> _INSTRUCTIONS TO FOLLOW_: Each line of the data needs to be transcribed exactly.

=-=-=-=-=

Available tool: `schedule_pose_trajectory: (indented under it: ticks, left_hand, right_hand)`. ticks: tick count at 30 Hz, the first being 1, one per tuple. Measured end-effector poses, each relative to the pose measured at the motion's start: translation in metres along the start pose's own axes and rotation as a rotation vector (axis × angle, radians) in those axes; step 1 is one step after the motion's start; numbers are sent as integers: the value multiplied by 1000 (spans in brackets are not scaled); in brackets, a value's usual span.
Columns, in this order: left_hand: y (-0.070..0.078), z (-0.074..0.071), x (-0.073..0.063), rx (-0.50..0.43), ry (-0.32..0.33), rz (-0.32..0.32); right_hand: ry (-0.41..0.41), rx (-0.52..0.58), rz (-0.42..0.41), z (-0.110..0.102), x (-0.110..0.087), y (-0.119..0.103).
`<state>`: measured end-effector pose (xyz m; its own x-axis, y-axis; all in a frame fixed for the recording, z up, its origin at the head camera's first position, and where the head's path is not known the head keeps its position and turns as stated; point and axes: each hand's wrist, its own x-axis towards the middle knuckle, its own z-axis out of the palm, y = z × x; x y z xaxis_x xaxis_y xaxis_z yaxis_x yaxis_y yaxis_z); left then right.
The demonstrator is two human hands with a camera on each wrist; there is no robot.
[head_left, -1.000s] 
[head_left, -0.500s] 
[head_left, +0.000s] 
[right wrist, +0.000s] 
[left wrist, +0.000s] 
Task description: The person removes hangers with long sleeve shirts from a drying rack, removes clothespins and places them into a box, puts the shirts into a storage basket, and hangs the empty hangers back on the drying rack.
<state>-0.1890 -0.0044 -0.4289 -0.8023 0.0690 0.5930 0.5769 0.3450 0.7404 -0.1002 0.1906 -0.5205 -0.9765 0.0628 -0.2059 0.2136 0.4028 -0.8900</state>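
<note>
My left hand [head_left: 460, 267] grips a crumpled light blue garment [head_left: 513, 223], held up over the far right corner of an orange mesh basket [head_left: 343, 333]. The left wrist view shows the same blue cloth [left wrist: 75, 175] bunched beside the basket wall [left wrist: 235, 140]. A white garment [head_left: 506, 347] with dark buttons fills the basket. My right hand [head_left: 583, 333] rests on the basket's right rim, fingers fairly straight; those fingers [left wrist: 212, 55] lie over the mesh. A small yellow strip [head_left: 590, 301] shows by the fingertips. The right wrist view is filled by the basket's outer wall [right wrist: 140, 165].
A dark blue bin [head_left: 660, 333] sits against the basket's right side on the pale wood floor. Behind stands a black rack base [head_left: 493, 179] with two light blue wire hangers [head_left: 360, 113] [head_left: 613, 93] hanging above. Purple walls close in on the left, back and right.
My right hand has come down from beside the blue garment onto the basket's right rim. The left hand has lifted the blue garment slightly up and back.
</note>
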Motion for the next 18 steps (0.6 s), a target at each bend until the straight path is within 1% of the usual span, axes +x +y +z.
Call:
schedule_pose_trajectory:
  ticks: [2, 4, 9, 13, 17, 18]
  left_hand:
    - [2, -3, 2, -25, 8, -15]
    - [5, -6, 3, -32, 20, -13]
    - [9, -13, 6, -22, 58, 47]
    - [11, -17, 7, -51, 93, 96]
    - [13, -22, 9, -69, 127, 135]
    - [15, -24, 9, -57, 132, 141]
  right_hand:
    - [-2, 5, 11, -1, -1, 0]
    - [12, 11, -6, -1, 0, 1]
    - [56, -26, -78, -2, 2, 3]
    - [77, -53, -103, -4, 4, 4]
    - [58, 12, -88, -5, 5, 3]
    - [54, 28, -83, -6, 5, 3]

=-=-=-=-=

> _ANSWER AREA_:
Available tool: `schedule_pose_trajectory: (indented under it: ticks, left_hand, right_hand)`. ticks: tick count at 30 Hz, the first being 1, one per tuple. Measured end-effector poses, each relative to the pose measured at the motion's start: translation in metres along the start pose's own axes and rotation as a rotation vector (axis × angle, radians) in those axes; step 1 is one step after the motion's start; numbers are sent as integers: the value multiplied by 1000 (spans in brackets are not scaled); in brackets, a value's usual span.
Columns, in this order: left_hand: y (-0.070..0.078), z (-0.074..0.071), x (-0.073..0.063), rx (-0.50..0.43), ry (-0.32..0.33), rz (-0.32..0.32); right_hand: ry (-0.41..0.41), rx (-0.52..0.58), rz (-0.42..0.41), z (-0.110..0.102), x (-0.110..0.087), y (-0.119..0.103).
`<state>`: measured end-effector pose (xyz m; its own x-axis, y-axis; all in a frame fixed for the recording, z up, its origin at the head camera's first position, and where the head's path is not known the head keeps its position and turns as stated; point and axes: each hand's wrist, its own x-axis towards the middle knuckle, its own z-axis out of the palm, y = z × x; x y z xaxis_x xaxis_y xaxis_z yaxis_x yaxis_y yaxis_z); left then right.
The demonstrator is two human hands with a camera on each wrist; there is no robot.
[head_left, -1.000s] 
[head_left, -0.500s] 
[head_left, +0.000s] 
[right wrist, +0.000s] 
[left wrist, +0.000s] 
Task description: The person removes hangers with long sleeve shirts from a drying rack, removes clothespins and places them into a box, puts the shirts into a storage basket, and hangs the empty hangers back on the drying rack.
<state>-0.1890 -0.0044 -0.4289 -0.8023 0.0690 0.5930 0.5769 0.3450 0.7404 -0.1002 0.1906 -0.5205 -0.9765 0.0628 -0.2059 0.2136 0.4028 -0.8900</state>
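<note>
My left hand [head_left: 460, 267] grips a crumpled light blue garment [head_left: 513, 223], held up over the far right corner of an orange mesh basket [head_left: 343, 333]. The left wrist view shows the same blue cloth [left wrist: 75, 175] bunched beside the basket wall [left wrist: 235, 140]. A white garment [head_left: 506, 347] with dark buttons fills the basket. My right hand [head_left: 583, 333] rests on the basket's right rim, fingers fairly straight; those fingers [left wrist: 212, 55] lie over the mesh. A small yellow strip [head_left: 590, 301] shows by the fingertips. The right wrist view is filled by the basket's outer wall [right wrist: 140, 165].
A dark blue bin [head_left: 660, 333] sits against the basket's right side on the pale wood floor. Behind stands a black rack base [head_left: 493, 179] with two light blue wire hangers [head_left: 360, 113] [head_left: 613, 93] hanging above. Purple walls close in on the left, back and right.
My right hand has come down from beside the blue garment onto the basket's right rim. The left hand has lifted the blue garment slightly up and back.
</note>
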Motion for the next 18 steps (0.6 s), a target at each bend until the straight path is within 1% of the usual span, axes +x +y +z.
Call:
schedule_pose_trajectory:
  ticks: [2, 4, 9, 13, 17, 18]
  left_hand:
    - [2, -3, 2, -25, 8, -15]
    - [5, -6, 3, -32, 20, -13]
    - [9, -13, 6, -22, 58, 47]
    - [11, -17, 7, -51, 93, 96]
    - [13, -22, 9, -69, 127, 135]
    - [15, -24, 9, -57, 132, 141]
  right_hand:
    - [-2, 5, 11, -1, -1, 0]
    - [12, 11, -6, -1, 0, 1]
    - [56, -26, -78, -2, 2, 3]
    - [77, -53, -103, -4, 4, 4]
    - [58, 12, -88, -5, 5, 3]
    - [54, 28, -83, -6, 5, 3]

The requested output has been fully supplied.